En décembre 2010, l’autoroute A65 était mise en service. Mais les tarifs pratiqués aux péages (ici celui de Lescar) en firent l’une des plus chères de France.
L’État estime que l’autoroute Langon-Pau fait la preuve de son utilité en dépit de son faible impact sur le développement économique et d’un trafic inférieur aux prévisions.
L’avis du ministère de l’Environnement sur l’A65, l’autoroute Langon-Pau, était attendu depuis 2015. Il a finalement été mis en ligne sans effet d’annonce au début de l’été. (1)
Sept ans après l’ouverture controversée de ce barreau de 150 km, l’État, par l’entremise du Conseil général de l’environnement et du développement durable, (CGEDD) juge le bilan « globalement de bonne qualité » même si l’A65 ne génère pas le développement économique escompté.
Un trafic surestimé
Même si elle croit, la fréquentation reste très largement en deçà des prévisions d’Aliénor, la société concessionnaire détenue à 65 % par le groupe Eiffage.

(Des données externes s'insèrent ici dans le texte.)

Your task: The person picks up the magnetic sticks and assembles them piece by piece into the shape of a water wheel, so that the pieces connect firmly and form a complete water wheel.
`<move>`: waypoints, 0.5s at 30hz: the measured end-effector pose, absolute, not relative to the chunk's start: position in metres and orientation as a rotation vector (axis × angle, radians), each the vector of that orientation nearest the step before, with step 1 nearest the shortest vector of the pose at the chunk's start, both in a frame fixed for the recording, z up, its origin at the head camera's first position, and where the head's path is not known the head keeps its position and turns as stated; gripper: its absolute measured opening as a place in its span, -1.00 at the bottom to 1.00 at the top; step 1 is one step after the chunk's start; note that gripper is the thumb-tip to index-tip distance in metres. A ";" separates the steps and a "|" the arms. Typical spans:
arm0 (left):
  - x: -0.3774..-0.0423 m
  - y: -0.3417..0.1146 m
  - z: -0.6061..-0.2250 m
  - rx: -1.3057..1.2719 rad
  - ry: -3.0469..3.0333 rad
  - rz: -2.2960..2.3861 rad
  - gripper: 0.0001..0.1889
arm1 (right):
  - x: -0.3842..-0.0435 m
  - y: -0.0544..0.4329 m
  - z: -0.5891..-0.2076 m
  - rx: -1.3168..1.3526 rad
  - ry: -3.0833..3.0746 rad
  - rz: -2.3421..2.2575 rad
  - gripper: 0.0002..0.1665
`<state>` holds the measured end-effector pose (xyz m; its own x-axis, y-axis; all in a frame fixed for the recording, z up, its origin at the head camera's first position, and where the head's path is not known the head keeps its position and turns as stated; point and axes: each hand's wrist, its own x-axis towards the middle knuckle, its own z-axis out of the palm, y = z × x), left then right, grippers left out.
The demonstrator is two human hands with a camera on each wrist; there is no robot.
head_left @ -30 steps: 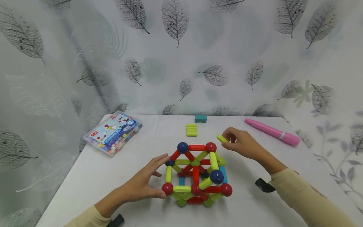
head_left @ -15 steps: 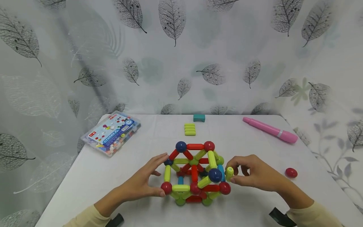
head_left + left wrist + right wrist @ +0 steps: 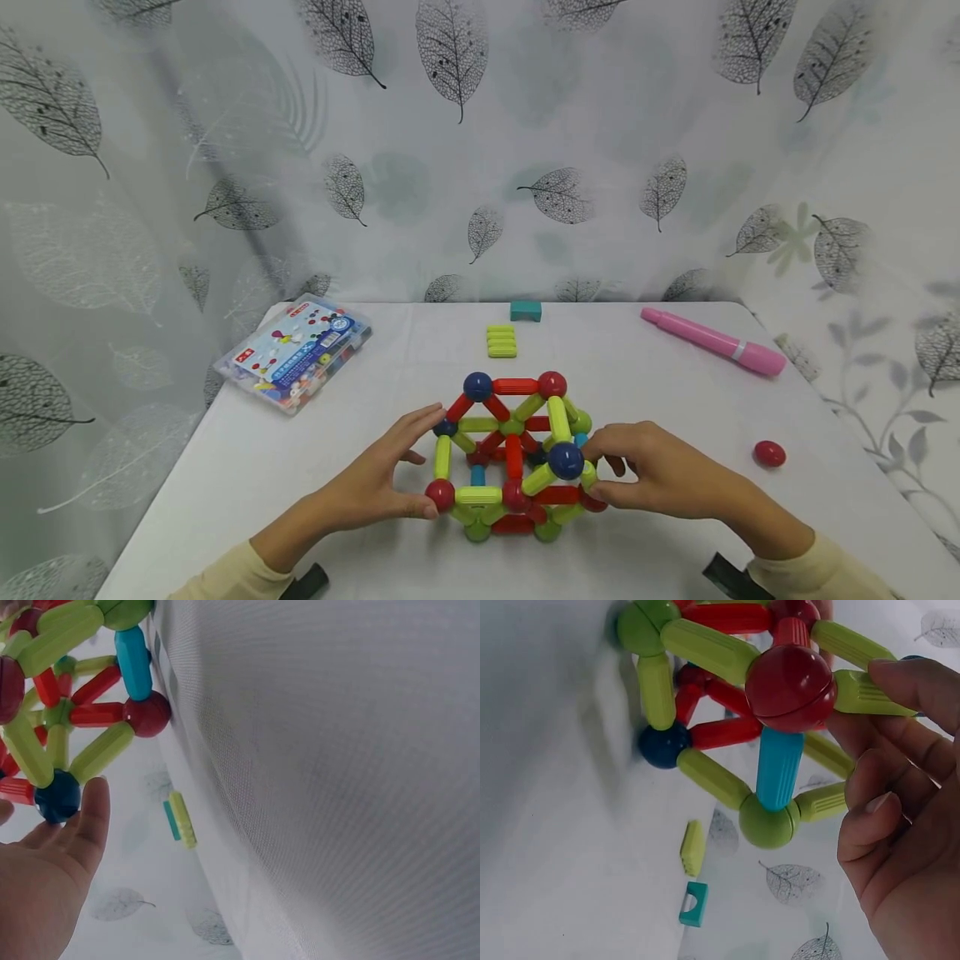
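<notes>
A cage-like structure of magnetic sticks and balls (image 3: pixel 513 454) stands on the table between both hands, in red, lime, blue and green. My right hand (image 3: pixel 652 475) pinches a lime magnetic stick (image 3: pixel 861 694) at its right front side. One end of the stick meets a red ball (image 3: pixel 791 688); in the head view it sits just under a dark blue ball (image 3: pixel 566 461). My left hand (image 3: pixel 375 492) spreads along the left side, its thumb at a red ball (image 3: pixel 440 495). In the left wrist view, its extended fingertips touch a dark blue ball (image 3: pixel 58 796).
Several lime sticks (image 3: pixel 502 342) lie in a row behind the structure, with a teal block (image 3: pixel 526 311) farther back. A clear case of parts (image 3: pixel 296 350) rests at the back left. On the right are a pink marker-shaped object (image 3: pixel 712 340) and a loose red ball (image 3: pixel 769 454).
My right hand has brought the lime stick from beyond the structure forward to its right front side, against the balls there. The left hand has stayed in place.
</notes>
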<state>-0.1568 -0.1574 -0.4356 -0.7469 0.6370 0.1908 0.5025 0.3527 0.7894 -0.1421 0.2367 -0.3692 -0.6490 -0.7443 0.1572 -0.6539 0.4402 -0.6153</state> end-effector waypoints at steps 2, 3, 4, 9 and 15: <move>-0.157 -0.157 -0.436 1.044 2.459 1.348 0.04 | -0.142 0.234 -0.368 -1.237 2.556 -0.965 -0.82; -0.157 -0.157 -0.436 1.045 2.458 1.349 0.04 | -0.142 0.233 -0.367 -1.234 2.559 -0.951 -0.83; -0.157 -0.158 -0.436 1.048 2.457 1.349 0.04 | -0.142 0.231 -0.366 -1.228 2.562 -0.938 -0.85; -0.158 -0.158 -0.438 1.063 2.451 1.353 0.04 | -0.142 0.228 -0.366 -1.215 2.564 -0.917 -0.87; -0.158 -0.158 -0.437 1.061 2.443 1.360 0.03 | -0.142 0.230 -0.368 -1.232 2.558 -0.940 -0.87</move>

« Les hypothèses de trafic se sont révélées surestimées » relève le CGEDD. De 4 à 53 % pour les voitures et de 30 à 60 % pour les poids lourds selon les sections.
Les reports de circulation en provenance des départementales voisines de l’autoroute sont largement inférieurs aux attentes, surtout dans la moitié sud, entre Mont-de-Marsan et le Béarn. Et cela malgré les arrêtés préfectoraux qui ont interdit aux camions d’utiliser ces axes secondaires.
L’une des autoroutes les plus chères de France
Après avoir essuyé 125 millions d’euros de pertes entre 2011 et 2014, A’liénor dégage des bénéfices depuis 2 ans bien que la fréquentation soit freinée par le prix des péages, trois fois supérieurs à ceux envisagés lors de l’attribution du contrat de concession. 0,13 € du kilomètre au lieu de 0,04 € pour les voitures, 0,40 pour les poids lourds au lieu de 0,12. Résultat l’A65 est l’une des autoroutes les plus chères de France.
Plutôt que de fixer des tarifs relativement bas pour accueillir davantage d’usagers, les actionnaires d’A’liénor ont préféré les relever afin de maximiser les gains générés par une circulation plus réduite mais captive, invoquant les effets négatifs de la crise sur la croissance du trafic.
Même si nombre d’automobilistes aux revenus modestes ne peuvent l’emprunter, l’A65 affiche une rentabilité socio-économique de 8 %, le double du taux a partir duquel le ministère de l’Environnement estime qu’une opération est utile à la collectivité. Selon cet indicateur qui évalue financièrement coûts et avantages d’un équipement au regard de la situation initiale, l’A65 rencontre l’intérêt général.
Un bon bilan environnemental
« Le dispositif de suivi écologique mis en place par A’lienor semble avoir été à la hauteur des engagements de l’Etat », relève par ailleurs le CGEDD. Lutte contre bruit, protection des zones humides, intégration paysagère, rétablissements hydrauliques destinés à maintenir les habitats du vison, du fadet des laiches ou de la lamproie de Planer, sanctuarisation de 1 500 hectares pour compenser les atteintes à la biodiversité : toutes les cases prévues ont été cochées par le concessionnaire.
Défaut de transparence
Prolixes lorsqu’il s’agit d’évoquer leurs efforts pour verdir l’autoroute, les dirigeants d’A’lienor sont moins diserts sur les économies réalisées sur les dépenses entretien et d’exploitation ou sur la rentabilité financière de l’exploitation.
« Cette absence d’information est constitutive d’un défaut de transparence dommageable dans une période ou les contrats autoroutiers font l’objet de controverses sur les profits des concessionnaires » déplore le CGEDD.
Ce dernier relativise aussi sérieusement l’impact en terme de développement économique de l’A65 sur le territoire aquitain.
« Les effets sont assez limités et globalement moindres que ceux attendus… In fine, l’A65 semble surtout profiter à l’agglomération de Pau. »
Le compte n’y est pas. Il n’y est pas davantage en terme de sécurité routière. L’A65 est plus accidentogène que la moyenne du réseau autoroutier, la fréquence des accidents s’étant par ailleurs aggravé sur l’ancienne nationale, l’axe historique, en dépit d’une baisse du nombre des tués.
(1) La loi Loti de 1984 impose au maître d’ouvrage d’un grand projet d’infrastructure d’établir un bilan des résultats économiques et sociaux au plus tard 5 ans après la mise en service de l’équipement. Bilan ensuite soumis à l’avis du Conseil général de l’environnement et du développement durable.